■ **Action item**: The pictures stay out. Please retype every line below exactly.

# # # #

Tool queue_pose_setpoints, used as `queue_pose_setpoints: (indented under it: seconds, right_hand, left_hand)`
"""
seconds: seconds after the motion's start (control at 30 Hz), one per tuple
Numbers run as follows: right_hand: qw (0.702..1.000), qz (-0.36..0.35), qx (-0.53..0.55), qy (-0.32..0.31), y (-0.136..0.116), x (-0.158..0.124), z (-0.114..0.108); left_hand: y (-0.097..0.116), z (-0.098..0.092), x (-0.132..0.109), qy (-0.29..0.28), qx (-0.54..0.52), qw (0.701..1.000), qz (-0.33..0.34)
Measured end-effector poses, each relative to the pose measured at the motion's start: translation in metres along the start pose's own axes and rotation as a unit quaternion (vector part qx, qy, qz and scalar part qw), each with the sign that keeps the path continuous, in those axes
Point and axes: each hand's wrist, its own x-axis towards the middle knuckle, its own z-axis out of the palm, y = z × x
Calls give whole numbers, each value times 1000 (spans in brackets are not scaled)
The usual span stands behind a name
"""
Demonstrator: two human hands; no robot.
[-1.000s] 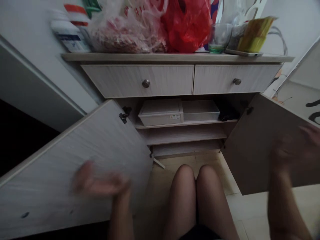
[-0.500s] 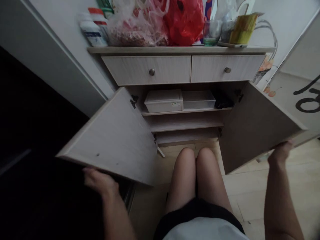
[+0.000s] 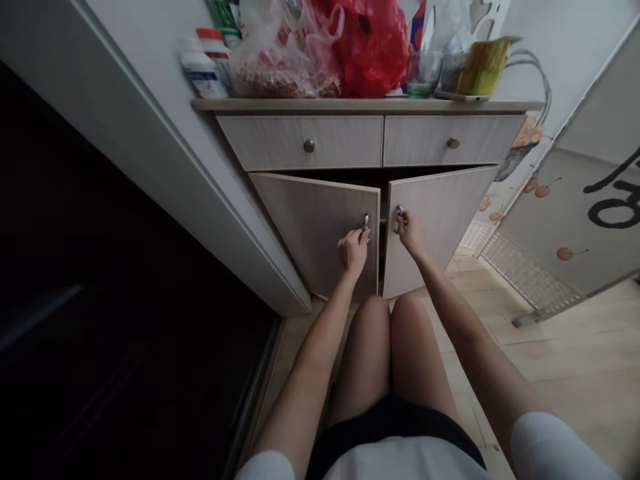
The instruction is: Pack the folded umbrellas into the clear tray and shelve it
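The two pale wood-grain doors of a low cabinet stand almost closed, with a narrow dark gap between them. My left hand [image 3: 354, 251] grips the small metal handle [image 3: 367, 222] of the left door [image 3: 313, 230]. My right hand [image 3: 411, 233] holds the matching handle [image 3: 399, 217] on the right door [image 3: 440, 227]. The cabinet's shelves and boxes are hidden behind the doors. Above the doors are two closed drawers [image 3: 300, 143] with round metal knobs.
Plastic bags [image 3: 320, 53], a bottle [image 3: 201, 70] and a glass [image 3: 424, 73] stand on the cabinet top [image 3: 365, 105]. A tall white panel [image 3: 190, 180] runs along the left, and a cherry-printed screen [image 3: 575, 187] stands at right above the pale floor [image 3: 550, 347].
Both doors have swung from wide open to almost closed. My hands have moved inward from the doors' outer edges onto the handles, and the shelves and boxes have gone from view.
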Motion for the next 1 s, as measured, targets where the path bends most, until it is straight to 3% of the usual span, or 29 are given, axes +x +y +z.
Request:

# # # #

■ **Answer below**:
Tool queue_pose_setpoints, used as `queue_pose_setpoints: (indented under it: seconds, right_hand, left_hand)`
"""
seconds: seconds after the motion's start (control at 30 Hz), one per tuple
Numbers run as follows: right_hand: qw (0.702..1.000), qz (-0.36..0.35), qx (-0.53..0.55), qy (-0.32..0.31), y (-0.136..0.116), x (-0.158..0.124), z (-0.114..0.108); left_hand: y (-0.097..0.116), z (-0.098..0.092), x (-0.132..0.109), qy (-0.29..0.28), qx (-0.54..0.52), qw (0.701..1.000), qz (-0.33..0.34)
Measured end-effector poses, each relative to the pose measured at the motion's start: translation in metres along the start pose's own axes and rotation as a unit quaternion (vector part qx, qy, qz and scalar part qw), each with the sign that keeps the path continuous, in those axes
Point and axes: each hand's wrist, its own x-axis towards the middle knuckle, its own z-axis out of the palm, y = z × x
Calls give whole numbers, each value times 1000 (spans in brackets are not scaled)
The usual span stands behind a name
"""
Demonstrator: two human hands; no robot.
[-1.000s] 
[-0.500s] 
[+0.000s] 
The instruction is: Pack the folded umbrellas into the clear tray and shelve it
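The two pale wood-grain doors of a low cabinet stand almost closed, with a narrow dark gap between them. My left hand [image 3: 354, 251] grips the small metal handle [image 3: 367, 222] of the left door [image 3: 313, 230]. My right hand [image 3: 411, 233] holds the matching handle [image 3: 399, 217] on the right door [image 3: 440, 227]. The cabinet's shelves and boxes are hidden behind the doors. Above the doors are two closed drawers [image 3: 300, 143] with round metal knobs.
Plastic bags [image 3: 320, 53], a bottle [image 3: 201, 70] and a glass [image 3: 424, 73] stand on the cabinet top [image 3: 365, 105]. A tall white panel [image 3: 190, 180] runs along the left, and a cherry-printed screen [image 3: 575, 187] stands at right above the pale floor [image 3: 550, 347].
Both doors have swung from wide open to almost closed. My hands have moved inward from the doors' outer edges onto the handles, and the shelves and boxes have gone from view.
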Motion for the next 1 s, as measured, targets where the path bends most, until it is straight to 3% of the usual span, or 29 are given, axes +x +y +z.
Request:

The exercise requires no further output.